PROBLEM REQUIREMENTS » Go through the data below. Pull out every line that has the word "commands".

============================================================

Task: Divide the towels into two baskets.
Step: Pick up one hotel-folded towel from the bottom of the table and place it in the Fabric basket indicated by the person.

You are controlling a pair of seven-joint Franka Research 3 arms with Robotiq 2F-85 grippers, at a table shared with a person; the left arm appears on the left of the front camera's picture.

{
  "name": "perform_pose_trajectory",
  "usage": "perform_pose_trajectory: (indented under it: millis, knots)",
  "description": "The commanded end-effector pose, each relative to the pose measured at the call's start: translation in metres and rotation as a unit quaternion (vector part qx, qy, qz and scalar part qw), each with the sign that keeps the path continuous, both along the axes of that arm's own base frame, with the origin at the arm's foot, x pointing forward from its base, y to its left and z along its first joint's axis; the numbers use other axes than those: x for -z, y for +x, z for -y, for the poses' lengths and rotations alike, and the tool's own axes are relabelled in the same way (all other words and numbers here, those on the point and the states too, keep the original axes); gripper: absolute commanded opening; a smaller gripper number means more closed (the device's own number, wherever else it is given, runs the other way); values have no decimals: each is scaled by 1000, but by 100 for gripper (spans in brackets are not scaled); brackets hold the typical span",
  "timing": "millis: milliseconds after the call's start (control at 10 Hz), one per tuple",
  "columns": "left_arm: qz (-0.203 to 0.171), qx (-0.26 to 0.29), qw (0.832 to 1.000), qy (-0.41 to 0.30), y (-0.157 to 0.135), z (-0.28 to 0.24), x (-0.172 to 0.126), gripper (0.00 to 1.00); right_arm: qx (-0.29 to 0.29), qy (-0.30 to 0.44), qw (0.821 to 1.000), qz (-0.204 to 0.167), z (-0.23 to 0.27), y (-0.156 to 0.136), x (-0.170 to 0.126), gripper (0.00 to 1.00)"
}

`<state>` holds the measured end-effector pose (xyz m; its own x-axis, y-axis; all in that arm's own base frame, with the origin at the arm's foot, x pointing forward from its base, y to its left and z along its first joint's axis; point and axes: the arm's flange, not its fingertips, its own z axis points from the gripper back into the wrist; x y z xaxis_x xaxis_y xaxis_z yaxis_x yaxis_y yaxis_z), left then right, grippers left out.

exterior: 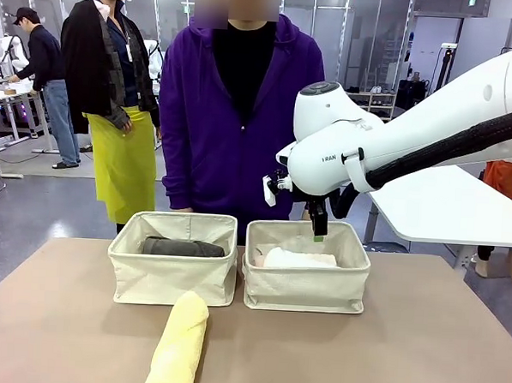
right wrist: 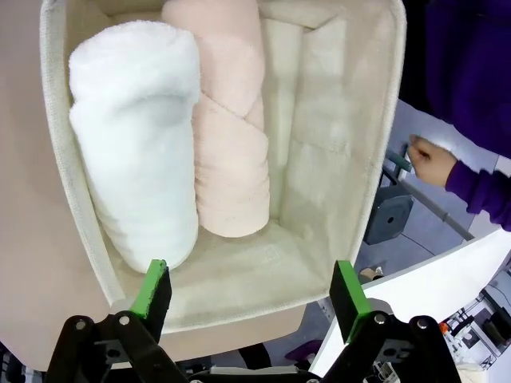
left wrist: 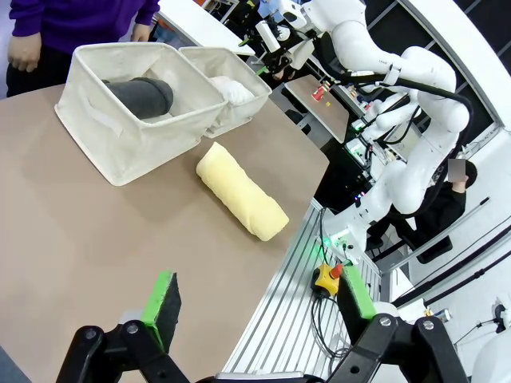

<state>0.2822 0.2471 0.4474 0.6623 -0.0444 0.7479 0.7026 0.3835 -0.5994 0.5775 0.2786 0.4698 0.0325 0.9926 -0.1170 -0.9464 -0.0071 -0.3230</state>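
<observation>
Two cream canvas baskets stand side by side at the table's far edge. The left basket (exterior: 172,273) holds a dark grey towel (exterior: 183,247). In the right basket (exterior: 306,284) a white towel (right wrist: 140,140) and a pale pink towel (right wrist: 230,136) lie side by side. My right gripper (right wrist: 249,291) hangs open just above this basket, its fingers empty. A pale yellow towel (exterior: 179,342) lies on the table in front of the baskets. My left gripper (left wrist: 259,303) is open and empty, high over the table's near corner, away from the yellow towel (left wrist: 241,190).
A person in a purple hoodie (exterior: 234,113) stands right behind the baskets, one hand (right wrist: 429,159) near the right basket's far side. A white table (exterior: 444,201) stands at the right. The brown tabletop (exterior: 402,354) is bare around the yellow towel.
</observation>
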Motion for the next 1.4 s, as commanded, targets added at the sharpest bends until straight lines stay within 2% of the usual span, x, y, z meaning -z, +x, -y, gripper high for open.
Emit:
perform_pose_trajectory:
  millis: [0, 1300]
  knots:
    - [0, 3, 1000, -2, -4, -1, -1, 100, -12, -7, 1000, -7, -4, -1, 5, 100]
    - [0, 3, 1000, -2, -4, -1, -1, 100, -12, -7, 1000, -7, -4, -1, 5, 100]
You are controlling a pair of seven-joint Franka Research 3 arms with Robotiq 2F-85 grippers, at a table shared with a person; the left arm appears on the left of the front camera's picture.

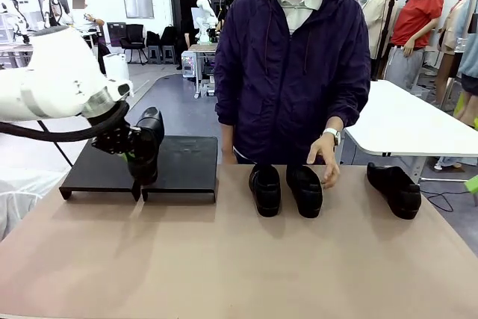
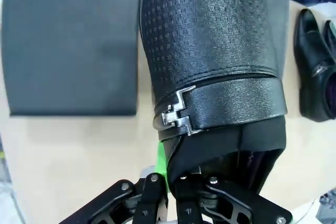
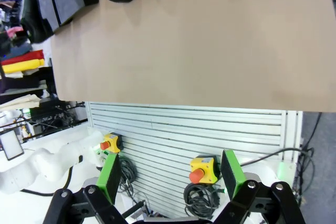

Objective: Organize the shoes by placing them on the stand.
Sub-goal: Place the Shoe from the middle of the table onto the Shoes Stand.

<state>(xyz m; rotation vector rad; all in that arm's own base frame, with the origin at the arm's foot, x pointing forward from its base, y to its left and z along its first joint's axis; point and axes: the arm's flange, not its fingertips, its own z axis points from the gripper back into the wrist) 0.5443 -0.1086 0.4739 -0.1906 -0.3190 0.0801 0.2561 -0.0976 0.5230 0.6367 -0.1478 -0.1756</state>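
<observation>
Left gripper (image 2: 167, 174) clamps perforated glossy shoe (image 2: 210, 51) | matte rectangular stand (image 2: 71, 40)

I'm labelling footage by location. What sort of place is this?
Probably a robotics lab: a white robot arm works at the tan table, yellow emergency-stop boxes sit beside a slatted panel, and a white work table stands behind.

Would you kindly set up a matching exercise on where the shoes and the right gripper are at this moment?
Things:
1. held shoe
2. middle pair of shoes
3. lone shoe
4. right gripper

Places or states:
A. open, short of the table
B. beside the person's hand
C. in the shut left gripper, by the stand
D. alone at the table's right end

Pairs: 1-C, 2-B, 3-D, 4-A
</observation>
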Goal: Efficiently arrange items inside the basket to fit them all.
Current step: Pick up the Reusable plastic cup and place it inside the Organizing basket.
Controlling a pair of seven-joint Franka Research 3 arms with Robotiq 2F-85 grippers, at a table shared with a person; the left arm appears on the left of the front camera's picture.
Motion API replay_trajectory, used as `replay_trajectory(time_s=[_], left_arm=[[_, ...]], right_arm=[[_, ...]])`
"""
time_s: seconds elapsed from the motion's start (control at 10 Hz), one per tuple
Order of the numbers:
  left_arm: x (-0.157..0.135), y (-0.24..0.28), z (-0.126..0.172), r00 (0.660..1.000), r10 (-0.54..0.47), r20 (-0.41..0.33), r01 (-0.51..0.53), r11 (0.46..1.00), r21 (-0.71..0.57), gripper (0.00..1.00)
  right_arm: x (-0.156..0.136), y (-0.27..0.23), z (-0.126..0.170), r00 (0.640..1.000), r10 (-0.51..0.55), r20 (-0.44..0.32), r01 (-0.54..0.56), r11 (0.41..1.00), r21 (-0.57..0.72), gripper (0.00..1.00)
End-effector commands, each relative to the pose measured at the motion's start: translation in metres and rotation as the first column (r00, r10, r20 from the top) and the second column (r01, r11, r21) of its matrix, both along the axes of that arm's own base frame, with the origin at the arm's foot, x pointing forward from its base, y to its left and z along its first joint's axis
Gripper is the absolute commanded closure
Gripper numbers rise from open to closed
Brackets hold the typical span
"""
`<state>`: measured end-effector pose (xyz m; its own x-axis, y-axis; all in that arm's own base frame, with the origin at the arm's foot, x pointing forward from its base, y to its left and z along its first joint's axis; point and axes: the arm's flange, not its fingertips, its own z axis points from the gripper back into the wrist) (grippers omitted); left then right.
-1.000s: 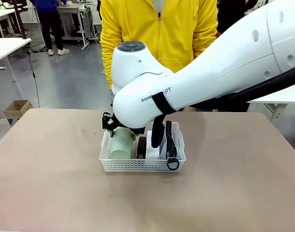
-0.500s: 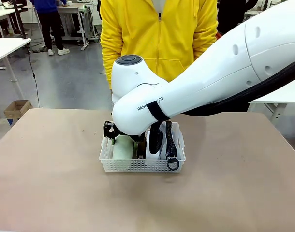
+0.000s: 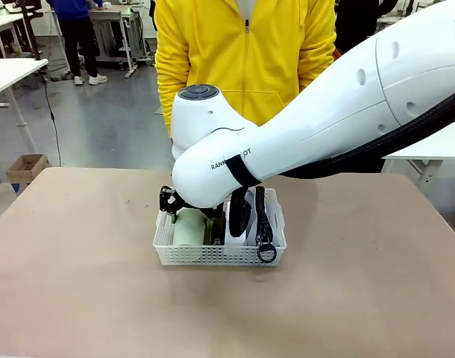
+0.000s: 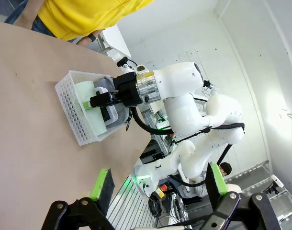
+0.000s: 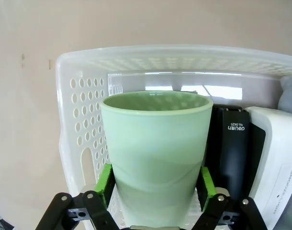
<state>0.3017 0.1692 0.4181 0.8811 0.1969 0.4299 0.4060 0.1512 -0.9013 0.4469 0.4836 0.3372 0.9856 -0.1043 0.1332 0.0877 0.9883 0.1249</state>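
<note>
my right pincer [image 5: 154, 189] grips the tall pale green plastic cup [image 5: 155, 153], lying lengthwise along the left end of the shallow white perforated plastic basket [image 3: 212, 256] beside the black stapler [image 5: 234, 153], while my left pincer [image 4: 158, 184] hangs released, well apart over the desk [image 3: 78, 283].

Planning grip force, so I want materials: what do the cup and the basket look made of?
Cup: likely plastic, possibly glazed ceramic; smooth, pale green, with a soft satin sheen and no seams showing. Basket: moulded white plastic, slightly glossy, going by its thin wall punched with regular rows of holes and its rounded rim.
</note>
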Motion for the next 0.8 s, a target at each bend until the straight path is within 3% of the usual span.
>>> replay_trajectory(time_s=[0.0,0.7], left_arm=[[-0.001,-0.002,0.003,1.000,0.012,-0.006,-0.013,1.000,-0.008,0.00],[-0.001,-0.002,0.003,1.000,0.012,-0.006,-0.013,1.000,-0.008,0.00]], right_arm=[[0.001,0.000,-0.002,1.000,0.016,-0.019,-0.016,1.000,0.004,0.00],[-0.006,-0.008,0.011,1.000,0.019,0.012,-0.019,1.000,0.018,0.00]])
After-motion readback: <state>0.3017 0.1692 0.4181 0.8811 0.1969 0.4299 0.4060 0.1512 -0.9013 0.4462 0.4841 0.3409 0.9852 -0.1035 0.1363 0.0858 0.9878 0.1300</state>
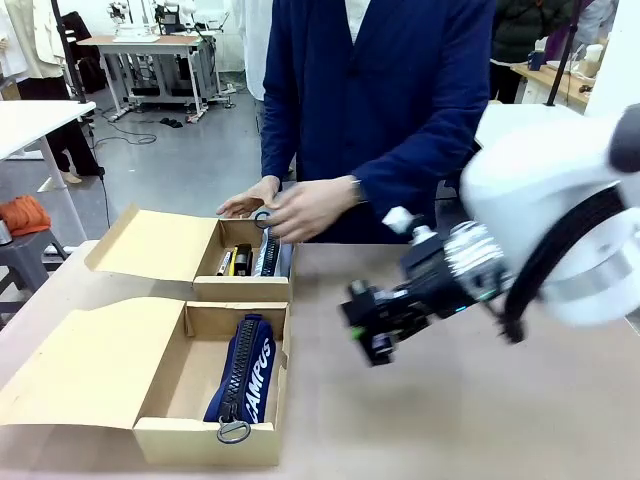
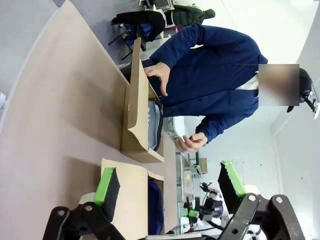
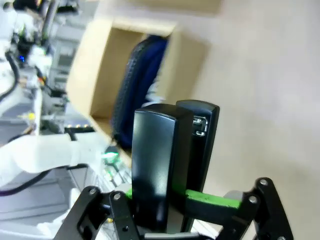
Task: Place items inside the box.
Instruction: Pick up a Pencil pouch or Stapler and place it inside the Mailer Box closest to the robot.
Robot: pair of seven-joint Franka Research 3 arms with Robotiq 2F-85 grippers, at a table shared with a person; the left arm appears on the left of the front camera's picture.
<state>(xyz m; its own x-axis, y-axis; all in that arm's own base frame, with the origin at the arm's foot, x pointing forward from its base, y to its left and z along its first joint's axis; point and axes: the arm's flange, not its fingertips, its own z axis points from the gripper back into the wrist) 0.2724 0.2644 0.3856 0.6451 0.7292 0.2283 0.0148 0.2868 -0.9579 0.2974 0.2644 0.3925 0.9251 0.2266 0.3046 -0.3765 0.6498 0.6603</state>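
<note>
Right claw (image 1: 372, 325) is clamped on the black stapler (image 3: 170, 145), hanging over bare bench (image 1: 450, 420) just right of the near box (image 1: 180, 440); left claw (image 2: 169, 184) gapes empty. I'd judge this the carry step: the stapler is lifted, not yet boxed. Next it must cross that box's right wall with height to spare, then lower onto the free floor left of the navy pouch (image 1: 245, 375), which lies toward the right wall. Flaps spread leftward, so the right-hand approach looks open. Farther on, the far box (image 1: 245, 290) holds small things, and the person's hands (image 1: 305, 208) hover at its far rim, leaving less room.
</note>
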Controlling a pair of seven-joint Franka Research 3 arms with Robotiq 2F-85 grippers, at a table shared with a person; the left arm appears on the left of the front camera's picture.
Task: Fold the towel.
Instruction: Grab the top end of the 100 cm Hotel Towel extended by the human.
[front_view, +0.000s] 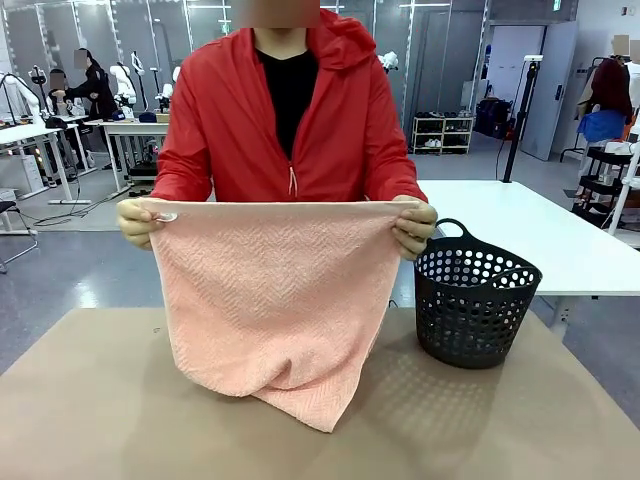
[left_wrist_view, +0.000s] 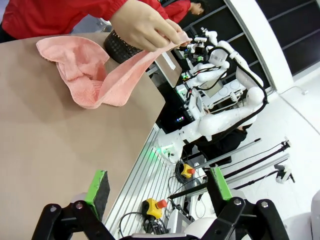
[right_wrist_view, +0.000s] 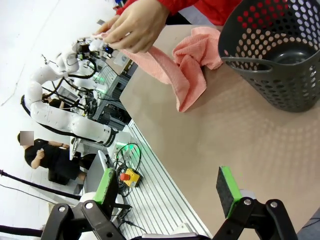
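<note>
The left end effector (left_wrist_view: 159, 185) is at the bottom edge, its green-padded fingers (left_wrist_view: 97, 186) spread wide with nothing between them. Beyond it lies the brown table (left_wrist_view: 45, 145). A person's hand (left_wrist_view: 145, 25), coming out of a red sleeve (left_wrist_view: 60, 12), pinches one corner of the pink towel (left_wrist_view: 90, 75) and lifts it, while the rest bunches on the table. A dark basket (left_wrist_view: 120, 50) stands just behind the towel.

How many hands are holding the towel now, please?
2. The person's right hand pinches one top corner of the towel, and the left hand pinches the other. No hand seems hidden.
</note>
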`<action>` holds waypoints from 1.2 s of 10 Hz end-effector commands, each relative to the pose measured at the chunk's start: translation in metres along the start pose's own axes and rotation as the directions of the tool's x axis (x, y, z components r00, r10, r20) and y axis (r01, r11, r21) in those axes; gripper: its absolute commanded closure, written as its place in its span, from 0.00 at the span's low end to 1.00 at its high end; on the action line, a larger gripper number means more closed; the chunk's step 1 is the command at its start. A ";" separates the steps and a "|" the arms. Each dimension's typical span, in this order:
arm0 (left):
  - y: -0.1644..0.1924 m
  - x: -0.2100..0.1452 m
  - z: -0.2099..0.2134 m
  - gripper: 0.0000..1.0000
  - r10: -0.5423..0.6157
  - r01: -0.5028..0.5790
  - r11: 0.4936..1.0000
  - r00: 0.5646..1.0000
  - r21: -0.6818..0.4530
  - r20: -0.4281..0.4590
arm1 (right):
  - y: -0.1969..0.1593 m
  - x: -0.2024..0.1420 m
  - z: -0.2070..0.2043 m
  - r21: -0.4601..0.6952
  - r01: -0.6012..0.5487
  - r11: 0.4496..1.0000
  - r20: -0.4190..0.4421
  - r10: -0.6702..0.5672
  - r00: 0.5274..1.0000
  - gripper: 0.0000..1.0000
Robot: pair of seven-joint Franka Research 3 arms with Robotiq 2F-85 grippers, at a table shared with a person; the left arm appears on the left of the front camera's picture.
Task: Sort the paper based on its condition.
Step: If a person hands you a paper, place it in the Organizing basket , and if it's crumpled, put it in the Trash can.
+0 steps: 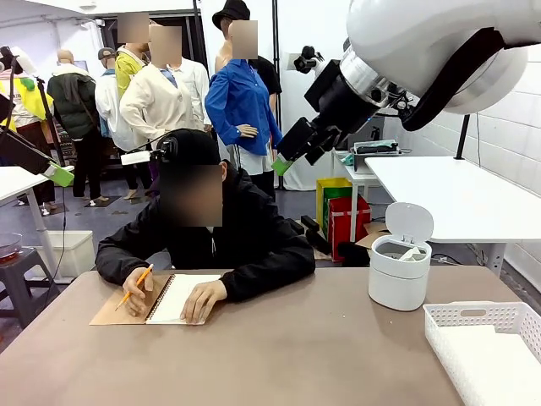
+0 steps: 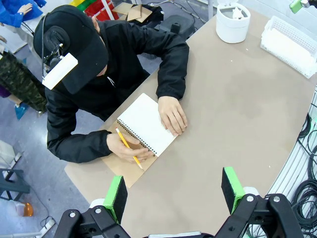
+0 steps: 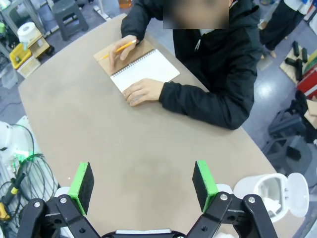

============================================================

WORKED SOLUTION »
End-effector commands, each relative to the pose measured at the motion's start: translation in metres and rotation as the first column (r00, r10, r20 from the top) and the second column (r01, r11, r21) of its matrix, both along the axes of that arm's own base frame, with the origin at the arm's foot, x pointing forward from its base, y to its left and z along its first joint's axis
`<action>` holds waypoints from 1.2 s of 10 Hz end-effector commands, each relative to the pose measured at the chunk's start: translation in metres along the start pose's own axes and rotation as the directions of the tool's x axis (x, y, z components r00, r10, r20) and y axis (r01, r11, r21) in those axes; gripper: its absolute commanded closure, written as its place in its span, from 0.00 at the span's low end to 1.00 at its high end; on the action line, a larger gripper number means more closed; the chunk's step 1 is the command at its start. A ";" separates the steps and a "|" the arms. Each dimension's typical span, in this order:

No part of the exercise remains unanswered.